Mr Bethel said: “If they have not done so, the law is silent on what their status is, if any, and what right, or entitlement, or legal status, they may either possess at the time, or they may apply for. Certainly once the Court of Appeal has dealt with this particular matter we will factor in the court’s view of how things should occur under the existing law and we will follow that, but we will reserve the right as a sovereign government and a sovereign legislature.”
On Monday, Mr Bethel explained Mr Jean-Charles’ case has placed the government in a position not covered by law or the Constitution, and urged the country to exercise restraint and let the law take its course following his release from custody.
Mr Jean-Charles did not apply for citizenship when he was between the age of 18 and 19, and was deported at age 34 after being held at the Carmichael Road Detention Centre for some three months.
His attorney filed a habeas corpus application questioning the lawfulness of his detention, but it was later revealed that he had been deported.
In response to a subsequent constitutional motion, Supreme Court Justice Gregory Hilton ordered the government to “immediately” issue a travel document for Mr Jean-Charles to allow him to return from Haiti to the Bahamas at the government’s expense and to grant him legal status no later than 60 days after his return, and upon him making an application.
The government has appealed the Supreme Court ruling, and was granted a temporary emergency stay that led to Mr Jean-Charles’ arrest and detention over the weekend when he returned to the country.

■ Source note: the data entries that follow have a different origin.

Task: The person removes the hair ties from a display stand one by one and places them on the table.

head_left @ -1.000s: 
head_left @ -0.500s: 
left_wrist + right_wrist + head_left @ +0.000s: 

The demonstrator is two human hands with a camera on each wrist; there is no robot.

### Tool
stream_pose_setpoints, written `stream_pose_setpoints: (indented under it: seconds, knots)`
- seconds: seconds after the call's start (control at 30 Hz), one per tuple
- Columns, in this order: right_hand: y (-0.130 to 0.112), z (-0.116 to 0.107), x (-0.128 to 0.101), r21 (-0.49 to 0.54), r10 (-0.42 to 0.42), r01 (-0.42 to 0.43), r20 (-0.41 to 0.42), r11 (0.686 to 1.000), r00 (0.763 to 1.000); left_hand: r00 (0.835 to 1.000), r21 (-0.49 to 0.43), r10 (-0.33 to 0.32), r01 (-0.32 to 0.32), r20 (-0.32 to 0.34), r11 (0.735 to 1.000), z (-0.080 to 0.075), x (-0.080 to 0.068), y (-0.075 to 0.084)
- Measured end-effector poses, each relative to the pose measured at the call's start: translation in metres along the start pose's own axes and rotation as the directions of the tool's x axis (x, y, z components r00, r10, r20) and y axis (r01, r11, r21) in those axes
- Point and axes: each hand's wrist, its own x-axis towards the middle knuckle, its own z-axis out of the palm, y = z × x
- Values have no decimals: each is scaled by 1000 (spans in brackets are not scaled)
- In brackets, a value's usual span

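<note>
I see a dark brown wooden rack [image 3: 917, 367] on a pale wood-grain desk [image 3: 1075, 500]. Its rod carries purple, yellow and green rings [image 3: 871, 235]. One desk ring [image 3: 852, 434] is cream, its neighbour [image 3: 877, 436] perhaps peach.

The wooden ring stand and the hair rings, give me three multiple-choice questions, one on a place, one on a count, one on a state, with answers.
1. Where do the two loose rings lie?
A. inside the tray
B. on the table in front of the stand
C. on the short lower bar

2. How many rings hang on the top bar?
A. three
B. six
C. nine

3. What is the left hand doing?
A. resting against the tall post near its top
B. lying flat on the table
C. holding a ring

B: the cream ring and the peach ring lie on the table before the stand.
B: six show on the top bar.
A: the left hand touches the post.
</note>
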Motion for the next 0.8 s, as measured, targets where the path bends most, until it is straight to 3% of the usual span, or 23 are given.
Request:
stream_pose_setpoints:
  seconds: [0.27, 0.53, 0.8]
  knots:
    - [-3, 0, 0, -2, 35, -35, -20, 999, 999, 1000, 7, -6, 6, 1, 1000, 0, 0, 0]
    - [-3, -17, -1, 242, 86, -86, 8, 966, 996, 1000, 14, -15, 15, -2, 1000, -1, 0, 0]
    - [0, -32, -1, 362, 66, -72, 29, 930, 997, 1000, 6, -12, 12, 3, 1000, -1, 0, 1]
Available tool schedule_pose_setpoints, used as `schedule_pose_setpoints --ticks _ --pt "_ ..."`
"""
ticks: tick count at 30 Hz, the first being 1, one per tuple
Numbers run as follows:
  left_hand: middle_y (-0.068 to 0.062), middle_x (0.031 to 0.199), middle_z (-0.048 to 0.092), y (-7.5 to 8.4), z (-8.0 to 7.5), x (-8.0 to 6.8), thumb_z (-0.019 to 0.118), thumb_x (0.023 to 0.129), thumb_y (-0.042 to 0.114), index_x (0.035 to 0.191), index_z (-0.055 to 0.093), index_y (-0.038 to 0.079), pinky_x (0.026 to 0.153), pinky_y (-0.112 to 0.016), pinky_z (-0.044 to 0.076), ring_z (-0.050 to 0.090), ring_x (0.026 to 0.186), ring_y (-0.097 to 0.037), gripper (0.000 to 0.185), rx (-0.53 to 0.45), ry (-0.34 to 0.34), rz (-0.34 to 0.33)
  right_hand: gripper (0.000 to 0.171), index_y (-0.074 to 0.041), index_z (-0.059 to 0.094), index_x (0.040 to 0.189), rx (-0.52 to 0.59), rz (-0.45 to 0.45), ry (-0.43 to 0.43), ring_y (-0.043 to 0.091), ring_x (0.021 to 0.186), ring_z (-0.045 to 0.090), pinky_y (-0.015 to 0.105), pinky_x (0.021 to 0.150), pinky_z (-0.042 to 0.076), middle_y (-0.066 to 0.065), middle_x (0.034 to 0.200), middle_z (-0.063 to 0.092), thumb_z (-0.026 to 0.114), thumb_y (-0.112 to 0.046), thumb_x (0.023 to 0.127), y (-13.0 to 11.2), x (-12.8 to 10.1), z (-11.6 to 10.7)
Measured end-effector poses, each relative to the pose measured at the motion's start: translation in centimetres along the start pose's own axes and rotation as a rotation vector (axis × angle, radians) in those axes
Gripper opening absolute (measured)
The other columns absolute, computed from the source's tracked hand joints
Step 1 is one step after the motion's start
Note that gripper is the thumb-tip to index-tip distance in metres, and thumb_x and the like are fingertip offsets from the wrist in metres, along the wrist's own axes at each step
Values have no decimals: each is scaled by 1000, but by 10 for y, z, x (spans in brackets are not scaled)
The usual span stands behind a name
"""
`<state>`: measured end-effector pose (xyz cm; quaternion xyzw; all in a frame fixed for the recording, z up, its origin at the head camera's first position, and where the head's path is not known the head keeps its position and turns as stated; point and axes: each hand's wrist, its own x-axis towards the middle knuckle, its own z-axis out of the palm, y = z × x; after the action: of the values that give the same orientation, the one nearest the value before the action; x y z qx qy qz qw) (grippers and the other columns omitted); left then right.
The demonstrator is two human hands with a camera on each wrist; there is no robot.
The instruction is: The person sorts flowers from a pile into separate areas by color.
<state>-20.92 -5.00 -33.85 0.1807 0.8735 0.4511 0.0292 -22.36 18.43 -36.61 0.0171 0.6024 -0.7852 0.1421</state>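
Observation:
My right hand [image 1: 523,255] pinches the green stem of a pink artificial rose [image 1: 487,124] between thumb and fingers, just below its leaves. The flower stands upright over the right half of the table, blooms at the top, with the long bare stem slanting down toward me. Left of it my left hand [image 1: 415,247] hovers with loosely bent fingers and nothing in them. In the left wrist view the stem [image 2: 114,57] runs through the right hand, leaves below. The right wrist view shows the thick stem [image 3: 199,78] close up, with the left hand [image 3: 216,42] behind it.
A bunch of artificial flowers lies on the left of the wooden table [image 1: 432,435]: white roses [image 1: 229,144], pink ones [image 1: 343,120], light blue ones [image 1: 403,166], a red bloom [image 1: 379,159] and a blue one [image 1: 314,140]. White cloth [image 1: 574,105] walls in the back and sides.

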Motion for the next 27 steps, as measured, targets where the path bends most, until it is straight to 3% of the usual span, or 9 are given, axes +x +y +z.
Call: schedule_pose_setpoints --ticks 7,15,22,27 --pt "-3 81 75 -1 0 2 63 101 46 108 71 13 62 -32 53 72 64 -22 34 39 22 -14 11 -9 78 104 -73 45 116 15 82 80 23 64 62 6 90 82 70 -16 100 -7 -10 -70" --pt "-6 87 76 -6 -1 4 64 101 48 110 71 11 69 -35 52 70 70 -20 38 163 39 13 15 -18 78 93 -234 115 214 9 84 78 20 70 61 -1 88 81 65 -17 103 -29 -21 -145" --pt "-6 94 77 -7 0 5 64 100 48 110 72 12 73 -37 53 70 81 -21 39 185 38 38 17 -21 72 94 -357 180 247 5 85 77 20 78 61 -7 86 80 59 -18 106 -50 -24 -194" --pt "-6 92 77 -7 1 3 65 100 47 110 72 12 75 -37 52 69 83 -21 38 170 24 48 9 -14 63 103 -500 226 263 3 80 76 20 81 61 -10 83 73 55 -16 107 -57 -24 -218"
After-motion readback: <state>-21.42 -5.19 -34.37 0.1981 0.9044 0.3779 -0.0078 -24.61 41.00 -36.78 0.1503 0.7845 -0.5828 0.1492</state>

His lawyers have objected to his arrest as a breach of the initial ruling that could not be halted by the stay, as it had already been effected.
The stay application hearing began on Monday, but was adjourned until tomorrow at 10am.
Yesterday, Mr Bethel told reporters: “If we are not satisfied that the present legal situation adequately protects the Bahamian people or adequately addresses in an appropriate manner how persons in that situation ought to be treated and what rights they have, we reserve the right to go back to the legislature and have the legislature affirmatively clarify the position that is what will happen.
“But we will not at this stage,” he added, “seek in any way to affect the matter presently before the Court of Appeal by some retroactive activity. We will see what the court says and we will then respond legislatively if necessary to that determination of the court.”
It is unclear whether the Supreme Court’s ruling has had an impact on the government’s increased enforcement measures.
Based on section 18 of the Criminal Procedure Code, Justice Hilton stated if an individual is apprehended by immigration officers for allegedly committing an offence, that individual cannot be detained for more than 48 hours before being charged and taken before a magistrate.
Yesterday, immigration officers reportedly apprehended Fanel Gassant, who had been recently released with reporting requirements from the CRDC pending the hearing of his habeas corpus application.
Mr Gassant had been in detention at the CRDC since November 29; however, supporting affidavits say he is married to a Bahamian woman and has an outstanding application for a spousal permit.
His lawyer, Crispin Hall, yesterday told The Tribune that he has filed a constitutional action over his apprehension.